### Exercise description
Give back the entire listing verbatim.

[Exercise inputs — start]

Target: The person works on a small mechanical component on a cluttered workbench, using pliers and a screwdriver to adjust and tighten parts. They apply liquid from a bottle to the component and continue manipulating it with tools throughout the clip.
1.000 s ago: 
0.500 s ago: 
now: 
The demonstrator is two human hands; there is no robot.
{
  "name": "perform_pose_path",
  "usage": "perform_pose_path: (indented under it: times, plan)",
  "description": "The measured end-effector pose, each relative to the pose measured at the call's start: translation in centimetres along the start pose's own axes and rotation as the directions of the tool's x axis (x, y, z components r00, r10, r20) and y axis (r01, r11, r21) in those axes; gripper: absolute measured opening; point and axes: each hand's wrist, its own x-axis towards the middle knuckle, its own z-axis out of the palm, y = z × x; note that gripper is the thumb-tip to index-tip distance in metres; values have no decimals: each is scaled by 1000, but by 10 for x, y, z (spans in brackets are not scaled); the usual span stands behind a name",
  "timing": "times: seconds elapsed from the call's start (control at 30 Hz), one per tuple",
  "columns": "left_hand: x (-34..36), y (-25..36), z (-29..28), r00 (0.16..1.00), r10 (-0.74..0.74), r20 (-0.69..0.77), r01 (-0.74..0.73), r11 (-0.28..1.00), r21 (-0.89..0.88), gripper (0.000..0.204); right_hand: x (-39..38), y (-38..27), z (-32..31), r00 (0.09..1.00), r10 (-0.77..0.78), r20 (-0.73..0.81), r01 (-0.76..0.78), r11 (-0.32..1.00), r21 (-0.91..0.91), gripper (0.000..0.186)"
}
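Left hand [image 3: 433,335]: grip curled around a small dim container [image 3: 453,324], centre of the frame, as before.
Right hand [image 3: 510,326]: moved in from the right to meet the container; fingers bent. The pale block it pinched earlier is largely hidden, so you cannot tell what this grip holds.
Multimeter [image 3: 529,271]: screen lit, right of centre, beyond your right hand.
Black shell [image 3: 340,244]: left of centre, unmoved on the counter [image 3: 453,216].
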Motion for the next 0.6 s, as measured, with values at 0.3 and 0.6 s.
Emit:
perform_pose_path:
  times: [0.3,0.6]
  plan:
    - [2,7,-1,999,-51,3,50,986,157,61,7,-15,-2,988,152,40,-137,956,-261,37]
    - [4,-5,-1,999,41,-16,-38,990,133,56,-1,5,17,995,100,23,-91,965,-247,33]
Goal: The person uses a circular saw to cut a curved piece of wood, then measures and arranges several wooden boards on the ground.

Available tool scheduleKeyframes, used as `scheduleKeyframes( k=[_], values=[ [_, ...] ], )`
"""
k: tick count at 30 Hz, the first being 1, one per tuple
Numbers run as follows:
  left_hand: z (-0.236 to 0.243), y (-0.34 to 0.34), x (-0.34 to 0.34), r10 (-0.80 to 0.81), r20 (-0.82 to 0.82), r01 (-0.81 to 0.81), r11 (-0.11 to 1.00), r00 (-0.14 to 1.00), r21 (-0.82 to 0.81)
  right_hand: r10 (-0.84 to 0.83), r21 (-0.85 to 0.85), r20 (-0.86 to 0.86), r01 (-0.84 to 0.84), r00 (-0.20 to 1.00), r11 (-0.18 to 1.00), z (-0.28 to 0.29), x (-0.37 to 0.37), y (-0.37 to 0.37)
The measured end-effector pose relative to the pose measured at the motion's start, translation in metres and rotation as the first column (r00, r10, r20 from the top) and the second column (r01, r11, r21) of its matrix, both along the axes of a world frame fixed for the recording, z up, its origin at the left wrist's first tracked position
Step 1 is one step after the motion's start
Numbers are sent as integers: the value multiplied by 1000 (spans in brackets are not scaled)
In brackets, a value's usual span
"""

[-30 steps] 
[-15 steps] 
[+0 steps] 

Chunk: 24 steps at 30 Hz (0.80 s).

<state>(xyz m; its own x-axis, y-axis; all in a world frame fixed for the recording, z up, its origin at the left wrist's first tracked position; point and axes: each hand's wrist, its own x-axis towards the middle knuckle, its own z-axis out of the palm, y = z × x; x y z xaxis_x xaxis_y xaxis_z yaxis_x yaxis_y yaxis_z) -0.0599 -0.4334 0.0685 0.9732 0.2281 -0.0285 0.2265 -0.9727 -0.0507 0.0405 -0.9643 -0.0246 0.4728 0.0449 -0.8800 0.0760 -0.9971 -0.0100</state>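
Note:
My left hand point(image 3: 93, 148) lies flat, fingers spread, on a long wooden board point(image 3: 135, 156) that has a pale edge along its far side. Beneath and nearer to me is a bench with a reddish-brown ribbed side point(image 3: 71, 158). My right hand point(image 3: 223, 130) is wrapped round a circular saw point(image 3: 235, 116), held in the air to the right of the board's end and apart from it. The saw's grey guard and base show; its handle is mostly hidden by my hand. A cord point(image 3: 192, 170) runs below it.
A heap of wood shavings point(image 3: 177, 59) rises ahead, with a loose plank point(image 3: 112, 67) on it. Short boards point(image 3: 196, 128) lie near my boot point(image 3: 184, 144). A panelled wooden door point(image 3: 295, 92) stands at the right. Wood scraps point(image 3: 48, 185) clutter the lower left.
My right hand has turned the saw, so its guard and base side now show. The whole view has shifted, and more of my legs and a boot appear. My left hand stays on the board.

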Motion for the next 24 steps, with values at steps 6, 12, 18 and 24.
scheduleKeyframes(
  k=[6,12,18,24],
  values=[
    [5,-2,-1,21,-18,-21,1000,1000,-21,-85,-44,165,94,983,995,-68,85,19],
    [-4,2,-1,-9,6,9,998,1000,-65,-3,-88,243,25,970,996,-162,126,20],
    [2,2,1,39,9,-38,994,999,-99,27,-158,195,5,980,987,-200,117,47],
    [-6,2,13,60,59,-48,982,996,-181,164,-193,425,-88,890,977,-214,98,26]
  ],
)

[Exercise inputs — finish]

### Result of this task
Target: The person works on a small mechanical component on a cluttered workbench, using pliers and a screwdriver to adjust and tighten parts. They apply liquid from a bottle to the component and continue manipulating it with tools throughout the clip.
1.000 s ago: 
0.500 s ago: 
now: 
The demonstrator is two human hands; there is no robot.
{
  "name": "perform_pose_path",
  "usage": "perform_pose_path: (indented under it: times, plan)",
  "description": "The measured end-effector pose, each relative to the pose measured at the call's start: translation in centimetres along the start pose's own axes and rotation as the directions of the tool's x axis (x, y, z components r00, r10, r20) and y axis (r01, r11, r21) in those axes; gripper: absolute measured opening; point and axes: each hand's wrist, its own x-axis towards the middle knuckle, its own z-axis out of the palm, y = z × x; note that gripper is the thumb-tip to index-tip distance in metres; values have no decimals: each is scaled by 1000, but by 10 for x, y, z (spans in brackets are not scaled); the usual span stands behind a name",
  "timing": "times: seconds elapsed from the call's start (control at 30 Hz), one per tuple",
  "columns": "left_hand: x (-34..36), y (-25..36), z (-29..28), r00 (0.16..1.00), r10 (-0.74..0.74), r20 (-0.69..0.77), r01 (-0.74..0.73), r11 (-0.28..1.00), r21 (-0.89..0.88), gripper (0.000..0.204); right_hand: x (-39..38), y (-38..27), z (-32..31), r00 (0.09..1.00), r10 (-0.77..0.78), r20 (-0.73..0.81), r01 (-0.76..0.78), r11 (-0.32..1.00), r21 (-0.91..0.91), gripper (0.000..0.186)"
}
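Left hand [image 3: 433,335]: grip curled around a small dim container [image 3: 453,324], centre of the frame, as before.
Right hand [image 3: 510,326]: moved in from the right to meet the container; fingers bent. The pale block it pinched earlier is largely hidden, so you cannot tell what this grip holds.
Multimeter [image 3: 529,271]: screen lit, right of centre, beyond your right hand.
Black shell [image 3: 340,244]: left of centre, unmoved on the counter [image 3: 453,216].
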Motion for the next 0.6 s, as measured, with values at 0.3 and 0.6 s.
Emit:
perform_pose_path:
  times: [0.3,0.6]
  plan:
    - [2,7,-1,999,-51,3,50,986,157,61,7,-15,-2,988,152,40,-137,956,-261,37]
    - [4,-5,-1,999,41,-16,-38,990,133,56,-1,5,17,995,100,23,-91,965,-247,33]
Goal: The person uses a circular saw to cut a curved piece of wood, then measures and arranges several wooden boards on the ground.

Available tool scheduleKeyframes, used as `scheduleKeyframes( k=[_], values=[ [_, ...] ], )`
"""
k: tick count at 30 Hz, the first being 1, one per tuple
Numbers run as follows:
  left_hand: z (-0.236 to 0.243), y (-0.34 to 0.34), x (-0.34 to 0.34), r10 (-0.80 to 0.81), r20 (-0.82 to 0.82), r01 (-0.81 to 0.81), r11 (-0.11 to 1.00), r00 (-0.14 to 1.00), r21 (-0.82 to 0.81)
  right_hand: r10 (-0.84 to 0.83), r21 (-0.85 to 0.85), r20 (-0.86 to 0.86), r01 (-0.84 to 0.84), r00 (-0.20 to 1.00), r11 (-0.18 to 1.00), z (-0.28 to 0.29), x (-0.37 to 0.37), y (-0.37 to 0.37)
The measured end-effector pose relative to the pose measured at the motion's start, translation in metres and rotation as the first column (r00, r10, r20 from the top) and the second column (r01, r11, r21) of its matrix, both along the axes of a world frame fixed for the recording, z up, its origin at the left wrist's first tracked position
Step 1 is one step after the motion's start
Numbers are sent as integers: the value multiplied by 1000 (spans in brackets are not scaled)
In brackets, a value's usual span
"""

[-30 steps] 
[-15 steps] 
[+0 steps] 

Chunk: 24 steps at 30 Hz (0.80 s).

<state>(xyz m; its own x-axis, y-axis; all in a world frame fixed for the recording, z up, its origin at the left wrist's first tracked position; point and axes: each hand's wrist, its own x-axis towards the middle knuckle, its own z-axis out of the palm, y = z × x; x y z xaxis_x xaxis_y xaxis_z yaxis_x yaxis_y yaxis_z) -0.0599 -0.4334 0.0685 0.9732 0.2281 -0.0285 0.2265 -0.9727 -0.0507 0.0405 -0.9643 -0.0246 0.4728 0.0449 -0.8800 0.0760 -0.9971 -0.0100</state>
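Note:
My left hand point(image 3: 93, 148) lies flat, fingers spread, on a long wooden board point(image 3: 135, 156) that has a pale edge along its far side. Beneath and nearer to me is a bench with a reddish-brown ribbed side point(image 3: 71, 158). My right hand point(image 3: 223, 130) is wrapped round a circular saw point(image 3: 235, 116), held in the air to the right of the board's end and apart from it. The saw's grey guard and base show; its handle is mostly hidden by my hand. A cord point(image 3: 192, 170) runs below it.
A heap of wood shavings point(image 3: 177, 59) rises ahead, with a loose plank point(image 3: 112, 67) on it. Short boards point(image 3: 196, 128) lie near my boot point(image 3: 184, 144). A panelled wooden door point(image 3: 295, 92) stands at the right. Wood scraps point(image 3: 48, 185) clutter the lower left.
My right hand has turned the saw, so its guard and base side now show. The whole view has shifted, and more of my legs and a boot appear. My left hand stays on the board.
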
Motion for the next 24 steps, with values at steps 6, 12, 18 and 24.
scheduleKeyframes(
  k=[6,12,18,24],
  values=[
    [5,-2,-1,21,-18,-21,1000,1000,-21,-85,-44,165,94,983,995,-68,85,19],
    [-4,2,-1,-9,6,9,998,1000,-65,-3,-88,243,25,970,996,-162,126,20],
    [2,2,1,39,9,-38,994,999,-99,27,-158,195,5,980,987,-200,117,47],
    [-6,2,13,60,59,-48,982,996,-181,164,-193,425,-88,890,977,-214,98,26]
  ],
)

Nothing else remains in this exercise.